2) whether the observations violate the assumptions underlying the Correlation Model. Violations are rarely tested explicitly because the correlation model is too useful not to use. Pearson correlations are often reported for data which are known not to meet its assumptions.
The Rasch Model
The Rasch model is similarly too useful not to use. Further, near perfect fit to the Rasch Model should be regarded with suspicion. Empirical processes are uneven. The validity of scientific work has come into question when statistical findings appear to be too perfect.
Taking the same position with regards to the Rasch Model as we do for the Correlation Model, the crucial question is not "Is the correlation statistically 1.0", expressed as "Do the data fit the Rasch model statistically perfectly?" This question has been the focal point of most global fit analysis with the Rasch model. Instead the crucial question becomes "Is the correlation statistically different from 0.00", expressed as "Is there a Rasch dimension which is significantly larger than a point?"

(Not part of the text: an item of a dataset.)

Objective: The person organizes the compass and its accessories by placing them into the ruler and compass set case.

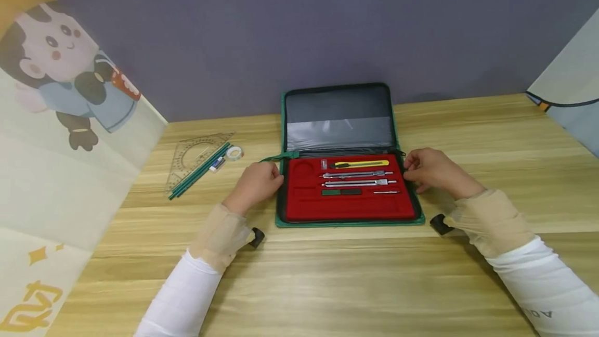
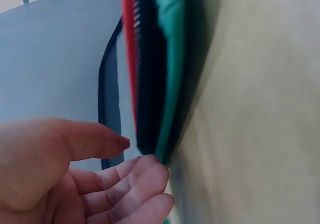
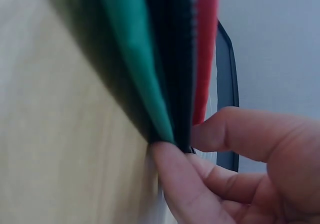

The Rasch dimension reduces to the size of a point when the data are perfectly random. Jacob Cohen (1992) suggests that, for the ratio of explained variance to unexplained variance, 2% is a small effect size, 15% is a medium effect size, and 35% is a large effect size. Recast this as the percentage of total variance explained and 2% is a small effect size, 13% is a medium effect size, and 26% is a large effect size. For comparison, the variance explained by the Rasch measures for the Liking for Science data is 51% [revised, 2008] and for the Knox Cube Test data is 71% [revised, 2008]. Even the variance explained for a relatively central, poorly fitting, NSF survey data set is 30% [revised, 2008]. Rasch papers can routinely report effect statistics, which, if they were the findings of correlation studies, would produce great joy among social scientists.
John M. Linacre
Cohen J. (1992) A Power Primer, Psychological Bulletin, 112, 155-159.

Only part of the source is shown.